- REQUIREMENT
Copy each line of the material below that includes the string "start".

- SUPPLIED MATERIAL
------------------------------------
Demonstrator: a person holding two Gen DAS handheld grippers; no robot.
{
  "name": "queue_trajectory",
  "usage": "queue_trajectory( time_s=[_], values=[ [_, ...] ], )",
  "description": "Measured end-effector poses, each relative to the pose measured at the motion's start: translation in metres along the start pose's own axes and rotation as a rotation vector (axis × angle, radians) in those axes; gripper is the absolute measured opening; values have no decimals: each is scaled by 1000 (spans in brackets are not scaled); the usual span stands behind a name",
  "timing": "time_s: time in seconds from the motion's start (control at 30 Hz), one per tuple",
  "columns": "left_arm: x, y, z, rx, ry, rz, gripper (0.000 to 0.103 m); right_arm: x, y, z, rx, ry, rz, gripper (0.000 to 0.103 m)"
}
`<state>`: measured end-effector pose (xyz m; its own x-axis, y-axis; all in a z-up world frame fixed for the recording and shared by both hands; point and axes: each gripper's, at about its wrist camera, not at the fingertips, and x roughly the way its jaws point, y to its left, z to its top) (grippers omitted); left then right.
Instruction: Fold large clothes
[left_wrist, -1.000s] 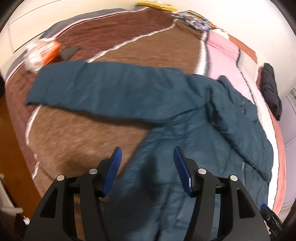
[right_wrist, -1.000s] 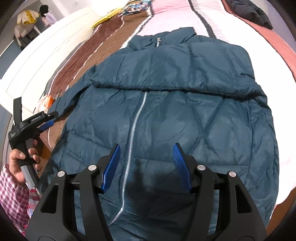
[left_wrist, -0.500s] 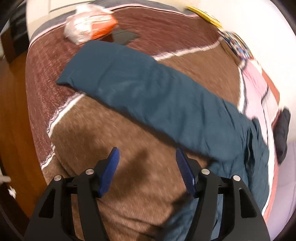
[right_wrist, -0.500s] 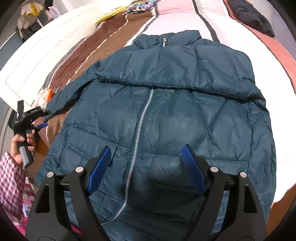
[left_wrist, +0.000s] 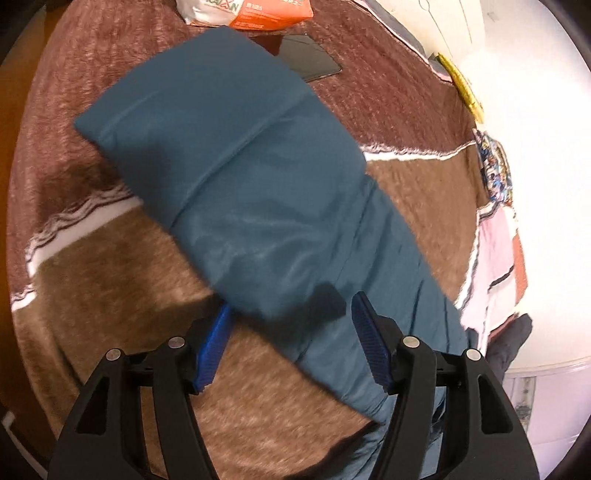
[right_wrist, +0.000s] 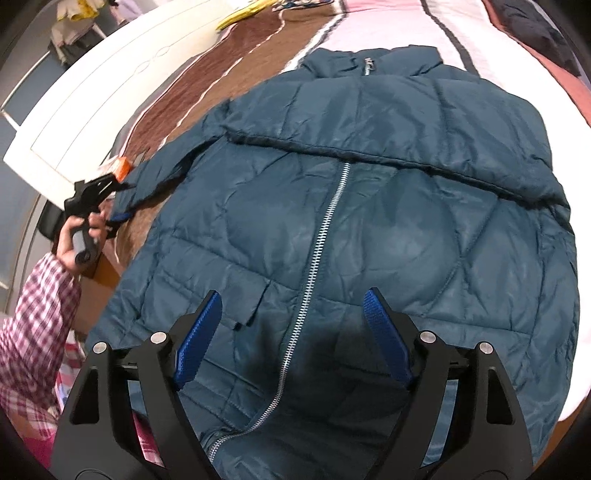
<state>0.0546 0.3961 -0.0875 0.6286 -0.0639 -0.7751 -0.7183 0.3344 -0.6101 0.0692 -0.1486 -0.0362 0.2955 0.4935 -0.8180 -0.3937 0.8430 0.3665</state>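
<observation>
A dark teal puffer jacket (right_wrist: 369, 206) lies front up on the bed, zipper (right_wrist: 314, 266) closed, collar at the far end. Its left sleeve (left_wrist: 258, 177) stretches out over the brown blanket. My left gripper (left_wrist: 291, 325) is open, its jaws on either side of the sleeve's near edge; the sleeve's edge hides the left fingertip. It also shows in the right wrist view (right_wrist: 110, 206) at the sleeve's end. My right gripper (right_wrist: 295, 317) is open and empty, hovering above the jacket's lower front near the zipper.
An orange and white packet (left_wrist: 251, 11) and a dark phone (left_wrist: 306, 59) lie just beyond the sleeve cuff. A black garment (right_wrist: 535, 26) lies at the bed's far right. A white headboard (right_wrist: 92, 110) runs along the left. The bed edge is close below the left gripper.
My left gripper has moved out along the sleeve toward its cuff and closed in on the fabric. My right gripper has stayed open over the jacket's lower front, shifting slightly.
</observation>
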Motion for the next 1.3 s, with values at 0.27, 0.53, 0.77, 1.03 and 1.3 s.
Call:
queue_trajectory(
  time_s=[0.27,0.53,0.77,1.03,1.3],
  values=[
    [3,10,13,-39,24,-74,6,4,-6,1,17,11,13,79],
    [-47,-24,-2,86,-45,-267,4,2,-10,-1,31,5,26,79],
    [-85,-95,-28,276,-44,-401,4,-5,-11,-3,32,-14,38,79],
    [-103,-194,-94,548,23,-506,4,-15,-21,-8,68,-43,67,79],
    [-86,-272,-182,778,168,-560,4,-30,-44,-15,129,-84,85,79]
  ],
)
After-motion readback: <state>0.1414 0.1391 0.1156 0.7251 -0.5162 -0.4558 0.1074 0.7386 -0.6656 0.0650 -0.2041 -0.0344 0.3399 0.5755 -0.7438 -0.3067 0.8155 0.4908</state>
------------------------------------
- TASK OUTPUT
  "description": "Measured end-effector poses, each relative to the pose measured at the motion's start: translation in metres along the start pose's own axes and rotation as a rotation vector (axis × angle, radians) in those axes; gripper is the absolute measured opening; values have no decimals: each is scaled by 1000 (spans in brackets are not scaled); the usual span stands behind a name",
  "timing": "time_s: time in seconds from the motion's start (control at 30 Hz), one per tuple",

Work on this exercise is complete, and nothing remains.